* _What to do_
Look through the material below. Copy every line with the string "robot" in it.

* _Data shown_
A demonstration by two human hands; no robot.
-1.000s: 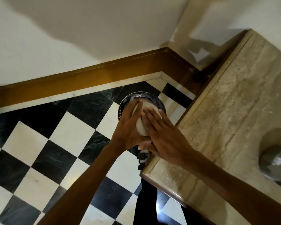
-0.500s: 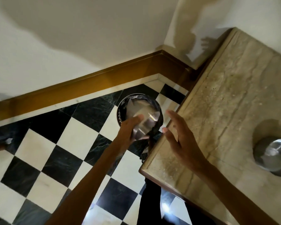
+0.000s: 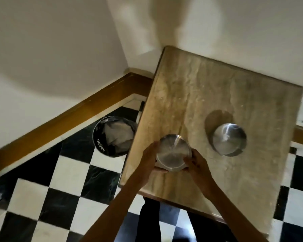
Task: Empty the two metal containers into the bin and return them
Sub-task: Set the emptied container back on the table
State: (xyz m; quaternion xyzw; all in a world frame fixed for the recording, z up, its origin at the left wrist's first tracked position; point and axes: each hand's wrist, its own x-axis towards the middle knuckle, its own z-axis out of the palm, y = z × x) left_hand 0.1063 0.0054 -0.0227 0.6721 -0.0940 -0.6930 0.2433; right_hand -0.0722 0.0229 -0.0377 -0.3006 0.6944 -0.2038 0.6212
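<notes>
Now both hands, left hand [image 3: 148, 161] and right hand [image 3: 197, 163], clasped the near metal container [image 3: 172, 152] over the stone table [image 3: 217, 95]; second metal container [image 3: 228, 138] stood apart; bin [image 3: 101, 145] on floor.

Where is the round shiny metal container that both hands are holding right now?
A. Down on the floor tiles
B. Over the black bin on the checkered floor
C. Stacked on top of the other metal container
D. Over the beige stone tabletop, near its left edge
D: the left hand and right hand grip the round shiny metal container over the beige stone tabletop, apart from the black bin and the second metal container.
</notes>
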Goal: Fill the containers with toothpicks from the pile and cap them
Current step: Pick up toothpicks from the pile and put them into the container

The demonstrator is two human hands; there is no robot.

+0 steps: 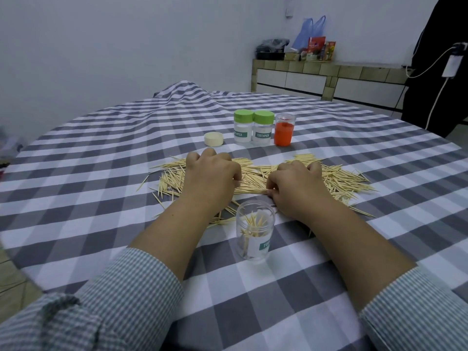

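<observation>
A wide pile of toothpicks (336, 178) lies across the middle of the checked tablecloth. My left hand (211, 176) and my right hand (293, 184) both rest on the pile, fingers curled, pinching a bundle of toothpicks (250, 190) between them. An open clear container (254, 233) with a few toothpicks in it stands just in front of my hands. Its cream cap (214, 139) lies upside down behind the pile. Two clear containers with green caps (243, 126) (263, 127) and an orange-filled container (284, 130) stand at the back.
The table has a grey and white checked cloth (101, 173), bunched up at the far edge. A tiled counter (329, 74) with bags and boxes stands at the back right. A dark garment and white cable (435, 62) hang at far right.
</observation>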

* _Reply to the exercise_
A demonstration by two human hands; no robot.
The demonstrator is two human hands; there is no robot.

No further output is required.